◆ About this exercise
Locate the line bearing "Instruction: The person" in the material below, then reproduce it and each following line up to and including the line bearing "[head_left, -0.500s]".

◆ Available data
[Start of Attachment]

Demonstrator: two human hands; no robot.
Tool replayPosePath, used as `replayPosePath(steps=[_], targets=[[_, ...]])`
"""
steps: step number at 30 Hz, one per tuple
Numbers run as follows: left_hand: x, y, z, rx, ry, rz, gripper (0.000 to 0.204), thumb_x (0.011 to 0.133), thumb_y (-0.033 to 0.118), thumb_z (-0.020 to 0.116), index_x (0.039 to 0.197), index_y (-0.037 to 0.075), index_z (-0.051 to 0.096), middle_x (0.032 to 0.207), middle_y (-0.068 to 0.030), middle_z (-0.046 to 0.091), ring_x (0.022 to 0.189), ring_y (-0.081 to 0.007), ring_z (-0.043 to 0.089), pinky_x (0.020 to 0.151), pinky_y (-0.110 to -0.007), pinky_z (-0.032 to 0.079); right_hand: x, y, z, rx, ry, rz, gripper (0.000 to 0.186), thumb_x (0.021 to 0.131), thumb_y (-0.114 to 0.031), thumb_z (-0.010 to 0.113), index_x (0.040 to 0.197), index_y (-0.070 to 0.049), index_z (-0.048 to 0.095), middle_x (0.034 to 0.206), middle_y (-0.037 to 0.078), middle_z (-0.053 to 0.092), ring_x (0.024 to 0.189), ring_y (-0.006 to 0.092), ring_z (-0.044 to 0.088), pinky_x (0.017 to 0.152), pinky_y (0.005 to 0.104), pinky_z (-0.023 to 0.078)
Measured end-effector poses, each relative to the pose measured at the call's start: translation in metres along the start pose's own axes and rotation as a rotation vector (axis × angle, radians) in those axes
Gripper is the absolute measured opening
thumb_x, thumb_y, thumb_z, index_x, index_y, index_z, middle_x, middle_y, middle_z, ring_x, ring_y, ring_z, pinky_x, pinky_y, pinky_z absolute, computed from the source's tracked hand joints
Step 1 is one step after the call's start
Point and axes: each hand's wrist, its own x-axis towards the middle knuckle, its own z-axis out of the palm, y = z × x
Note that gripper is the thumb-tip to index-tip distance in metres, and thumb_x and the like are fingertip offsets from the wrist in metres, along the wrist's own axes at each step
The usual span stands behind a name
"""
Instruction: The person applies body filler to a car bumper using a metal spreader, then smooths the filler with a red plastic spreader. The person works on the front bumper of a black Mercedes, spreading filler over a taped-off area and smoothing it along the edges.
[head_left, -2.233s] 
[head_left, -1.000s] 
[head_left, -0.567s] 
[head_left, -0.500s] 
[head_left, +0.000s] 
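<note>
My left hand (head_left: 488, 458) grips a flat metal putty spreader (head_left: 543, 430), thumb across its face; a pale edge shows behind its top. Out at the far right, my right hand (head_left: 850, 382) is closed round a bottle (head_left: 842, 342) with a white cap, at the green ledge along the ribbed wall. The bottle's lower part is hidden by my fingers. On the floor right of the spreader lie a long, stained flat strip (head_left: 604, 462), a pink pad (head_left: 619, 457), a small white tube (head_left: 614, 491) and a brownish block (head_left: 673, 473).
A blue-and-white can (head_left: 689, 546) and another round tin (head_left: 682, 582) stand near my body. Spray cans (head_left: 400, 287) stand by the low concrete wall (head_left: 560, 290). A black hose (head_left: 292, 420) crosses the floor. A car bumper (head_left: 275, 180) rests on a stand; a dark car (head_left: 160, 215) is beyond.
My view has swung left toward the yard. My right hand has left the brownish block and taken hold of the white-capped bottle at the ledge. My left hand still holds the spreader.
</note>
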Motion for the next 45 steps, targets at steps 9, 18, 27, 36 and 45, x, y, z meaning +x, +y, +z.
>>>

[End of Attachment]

◆ Result of the task
Instruction: The person applies body filler to a car bumper using a metal spreader, then smooths the filler with a red plastic spreader. The person works on the front bumper of a black Mercedes, spreading filler over a taped-off area and smoothing it along the edges.
[head_left, -2.233s] 
[head_left, -1.000s] 
[head_left, -0.567s] 
[head_left, -0.500s] 

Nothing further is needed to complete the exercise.